* INFORMATION PROVIDED

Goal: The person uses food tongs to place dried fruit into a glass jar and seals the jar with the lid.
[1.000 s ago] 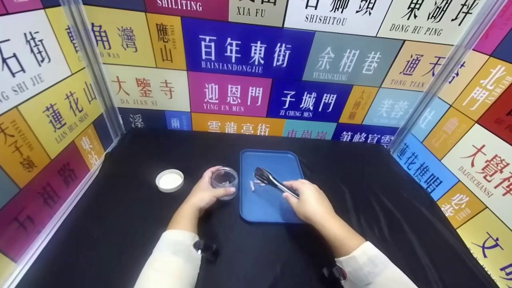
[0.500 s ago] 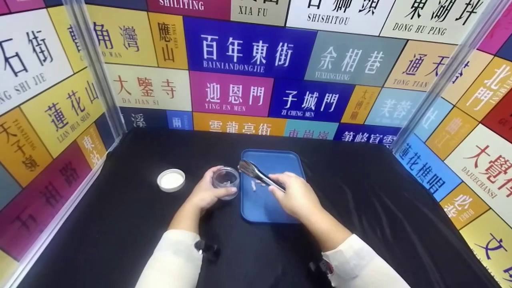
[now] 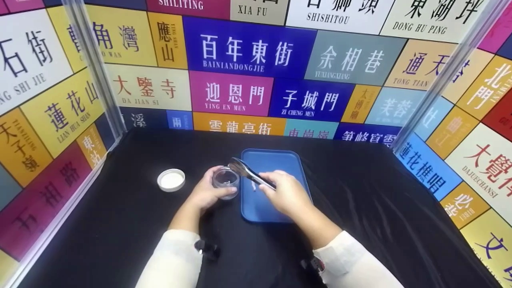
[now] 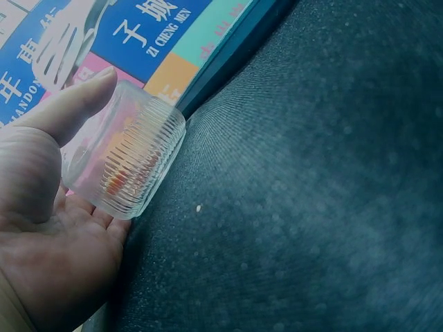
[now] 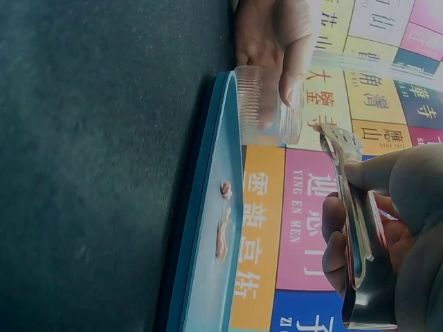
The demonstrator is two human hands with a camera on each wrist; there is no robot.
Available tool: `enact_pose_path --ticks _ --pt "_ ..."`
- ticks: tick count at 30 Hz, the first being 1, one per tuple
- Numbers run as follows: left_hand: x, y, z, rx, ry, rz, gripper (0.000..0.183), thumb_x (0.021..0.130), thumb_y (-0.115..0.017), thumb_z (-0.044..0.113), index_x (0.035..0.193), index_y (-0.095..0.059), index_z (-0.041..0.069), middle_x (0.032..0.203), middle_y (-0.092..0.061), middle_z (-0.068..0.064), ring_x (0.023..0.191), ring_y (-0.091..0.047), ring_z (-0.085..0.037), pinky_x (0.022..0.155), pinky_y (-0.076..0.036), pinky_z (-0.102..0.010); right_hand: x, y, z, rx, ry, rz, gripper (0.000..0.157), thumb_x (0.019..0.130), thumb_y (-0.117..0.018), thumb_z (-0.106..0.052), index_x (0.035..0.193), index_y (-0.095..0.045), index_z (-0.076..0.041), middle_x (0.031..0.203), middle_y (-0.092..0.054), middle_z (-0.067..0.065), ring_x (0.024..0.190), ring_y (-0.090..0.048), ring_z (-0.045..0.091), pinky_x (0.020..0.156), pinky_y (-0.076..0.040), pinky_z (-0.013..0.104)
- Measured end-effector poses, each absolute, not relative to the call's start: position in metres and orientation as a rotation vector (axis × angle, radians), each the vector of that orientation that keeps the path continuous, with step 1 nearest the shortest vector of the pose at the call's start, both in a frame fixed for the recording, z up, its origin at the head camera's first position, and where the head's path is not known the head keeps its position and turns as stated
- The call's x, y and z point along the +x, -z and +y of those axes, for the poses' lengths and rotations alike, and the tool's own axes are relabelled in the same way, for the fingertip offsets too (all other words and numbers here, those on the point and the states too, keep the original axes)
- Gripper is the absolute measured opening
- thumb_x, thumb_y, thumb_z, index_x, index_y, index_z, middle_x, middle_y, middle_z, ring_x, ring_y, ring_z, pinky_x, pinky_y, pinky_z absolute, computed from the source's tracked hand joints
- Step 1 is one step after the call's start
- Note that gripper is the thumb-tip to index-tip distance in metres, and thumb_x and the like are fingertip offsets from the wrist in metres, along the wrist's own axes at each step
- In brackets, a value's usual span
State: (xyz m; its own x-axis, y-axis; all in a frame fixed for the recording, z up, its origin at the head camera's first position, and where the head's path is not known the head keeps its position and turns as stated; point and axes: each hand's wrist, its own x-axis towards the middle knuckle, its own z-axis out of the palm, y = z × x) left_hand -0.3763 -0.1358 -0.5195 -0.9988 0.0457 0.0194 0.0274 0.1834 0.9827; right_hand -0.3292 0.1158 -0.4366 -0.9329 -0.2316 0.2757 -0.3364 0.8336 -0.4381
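Observation:
My left hand (image 3: 205,191) grips a clear ribbed jar (image 4: 142,155), thumb and fingers round its side. The jar is uncapped, and small bits show inside it in the head view. My right hand (image 3: 286,193) holds metal serving tongs (image 3: 249,173) with slotted heads. Those heads hover at the jar's upper right rim. Whether the tongs pinch anything is too small to tell. On the blue tray (image 3: 276,160) lie small pinkish-brown pieces, a thin strip (image 5: 223,235) and a rounder lump (image 5: 226,189) in the right wrist view.
A round white lid (image 3: 171,180) lies on the black-covered table (image 3: 132,224), left of the jar. Panels printed with coloured signs (image 3: 248,52) close in the back and both sides. The tray stands just right of the jar.
My right hand has carried the tongs leftward, from over the pieces on the tray to the jar's rim. The left hand and the jar stay nearly still.

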Motion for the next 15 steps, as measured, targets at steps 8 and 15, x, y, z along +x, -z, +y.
enact_pose_path --ticks 8,15 --pt "-0.378 0.522 -0.136 0.084 -2.019 2.398 0.095 0.078 -0.096 0.021 0.157 -0.046 0.015 0.159 -0.057 -0.013 0.145 -0.055 -0.034 0.13 -0.035 -0.053 -0.332 0.44 0.108 0.475 -0.747 -2.793 0.033 0.099 -0.078 -0.03 0.132 -0.078 -0.027 0.122 -0.078 -0.001 0.116 -0.072 0.024 0.106 -0.057 0.047" --pt "-0.378 0.521 -0.136 0.092 -2.031 2.387 0.095 0.077 -0.096 0.021 0.157 -0.046 0.013 0.159 -0.057 -0.014 0.145 -0.056 -0.035 0.129 -0.035 -0.054 -0.333 0.443 0.104 0.498 -0.75 -2.795 0.036 0.1 -0.076 -0.03 0.136 -0.075 -0.026 0.128 -0.078 0.002 0.122 -0.072 0.026 0.111 -0.056 0.048"
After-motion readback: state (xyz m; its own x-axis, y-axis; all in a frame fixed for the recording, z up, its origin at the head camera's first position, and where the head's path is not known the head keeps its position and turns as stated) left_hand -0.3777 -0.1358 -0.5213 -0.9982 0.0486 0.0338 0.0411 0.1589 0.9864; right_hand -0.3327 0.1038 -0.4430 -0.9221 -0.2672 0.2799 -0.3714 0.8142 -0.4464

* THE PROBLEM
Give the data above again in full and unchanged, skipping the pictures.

* WORKED SOLUTION
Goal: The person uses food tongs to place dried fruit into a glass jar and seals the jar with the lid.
[1.000 s ago] 
[0.500 s ago] 
[now] 
[now] 
[now] 
The demonstrator is two human hands with a camera on each wrist; there is no robot.
Available tool: `enact_pose_path --ticks _ --pt "_ ..."`
- ticks: tick count at 30 Hz, the first being 1, one per tuple
- Numbers run as follows: left_hand: x, y, z, rx, ry, rz, gripper (0.000..0.183), thumb_x (0.021..0.130), thumb_y (-0.115..0.017), thumb_z (-0.044..0.113), index_x (0.035..0.193), index_y (-0.095..0.059), index_z (-0.041..0.069), middle_x (0.032..0.203), middle_y (-0.092..0.061), middle_z (-0.068..0.064), ring_x (0.023..0.191), ring_y (-0.091..0.047), ring_z (-0.085..0.037), pinky_x (0.022..0.155), pinky_y (-0.076..0.036), pinky_z (-0.102..0.010); right_hand: x, y, z, rx, ry, rz, gripper (0.000..0.157), thumb_x (0.019..0.130), thumb_y (-0.117..0.018), thumb_z (-0.106..0.052), index_x (0.035..0.193), index_y (-0.095..0.045), index_z (-0.076..0.041), middle_x (0.031..0.203), middle_y (-0.092..0.054), middle_z (-0.067..0.065), ring_x (0.024..0.190), ring_y (-0.090..0.048), ring_z (-0.045..0.091), pinky_x (0.020..0.156), pinky_y (-0.076..0.040), pinky_z (-0.013..0.104)
- Measured end-effector poses, each absolute, not relative to the call's start: position in metres and orientation as a rotation vector (axis × angle, radians), each the vector of that orientation that keeps the path continuous, with step 1 nearest the shortest vector of the pose at the call's start, both in a frame fixed for the recording, z up, its origin at the head camera's first position, and where the head's path is not known the head keeps its position and turns as stated
- The call's x, y and z point along the +x, -z and +y of those axes, for the poses' lengths and rotations alike, and the tool's own axes are relabelled in the same way, for the fingertip offsets too (all other words and numbers here, those on the point and the states too, keep the original axes)
- Gripper is the absolute measured opening
- thumb_x, thumb_y, thumb_z, index_x, index_y, index_z, middle_x, middle_y, middle_z, ring_x, ring_y, ring_z, pinky_x, pinky_y, pinky_z absolute, computed from the source's tracked hand joints
- Step 1 is one step after the call's start
- Note that gripper is the thumb-tip to index-tip distance in metres, and thumb_x and the like are fingertip offsets from the wrist in metres, along the wrist's own axes at each step
- In brackets, a value's usual span
State: (xyz m; its own x-axis, y-axis; all in a frame fixed for the recording, z up, its origin at the head camera's first position, and where the head's path is not known the head keeps its position and turns as stated; point and axes: each hand's wrist, its own x-axis towards the middle knuckle, its own z-axis out of the palm, y = z × x) left_hand -0.3763 -0.1358 -0.5195 -0.9988 0.0457 0.0194 0.0274 0.1834 0.9827; right_hand -0.3292 0.1158 -0.4366 -0.9329 -0.2316 0.2757 -0.3364 0.8336 -0.4381
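Observation:
My left hand (image 3: 205,191) grips a clear ribbed jar (image 4: 142,155), thumb and fingers round its side. The jar is uncapped, and small bits show inside it in the head view. My right hand (image 3: 286,193) holds metal serving tongs (image 3: 249,173) with slotted heads. Those heads hover at the jar's upper right rim. Whether the tongs pinch anything is too small to tell. On the blue tray (image 3: 276,160) lie small pinkish-brown pieces, a thin strip (image 5: 223,235) and a rounder lump (image 5: 226,189) in the right wrist view.
A round white lid (image 3: 171,180) lies on the black-covered table (image 3: 132,224), left of the jar. Panels printed with coloured signs (image 3: 248,52) close in the back and both sides. The tray stands just right of the jar.
My right hand has carried the tongs leftward, from over the pieces on the tray to the jar's rim. The left hand and the jar stay nearly still.
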
Motion for the next 15 steps, as measured, targets at steps 8 and 15, x, y, z along +x, -z, +y.
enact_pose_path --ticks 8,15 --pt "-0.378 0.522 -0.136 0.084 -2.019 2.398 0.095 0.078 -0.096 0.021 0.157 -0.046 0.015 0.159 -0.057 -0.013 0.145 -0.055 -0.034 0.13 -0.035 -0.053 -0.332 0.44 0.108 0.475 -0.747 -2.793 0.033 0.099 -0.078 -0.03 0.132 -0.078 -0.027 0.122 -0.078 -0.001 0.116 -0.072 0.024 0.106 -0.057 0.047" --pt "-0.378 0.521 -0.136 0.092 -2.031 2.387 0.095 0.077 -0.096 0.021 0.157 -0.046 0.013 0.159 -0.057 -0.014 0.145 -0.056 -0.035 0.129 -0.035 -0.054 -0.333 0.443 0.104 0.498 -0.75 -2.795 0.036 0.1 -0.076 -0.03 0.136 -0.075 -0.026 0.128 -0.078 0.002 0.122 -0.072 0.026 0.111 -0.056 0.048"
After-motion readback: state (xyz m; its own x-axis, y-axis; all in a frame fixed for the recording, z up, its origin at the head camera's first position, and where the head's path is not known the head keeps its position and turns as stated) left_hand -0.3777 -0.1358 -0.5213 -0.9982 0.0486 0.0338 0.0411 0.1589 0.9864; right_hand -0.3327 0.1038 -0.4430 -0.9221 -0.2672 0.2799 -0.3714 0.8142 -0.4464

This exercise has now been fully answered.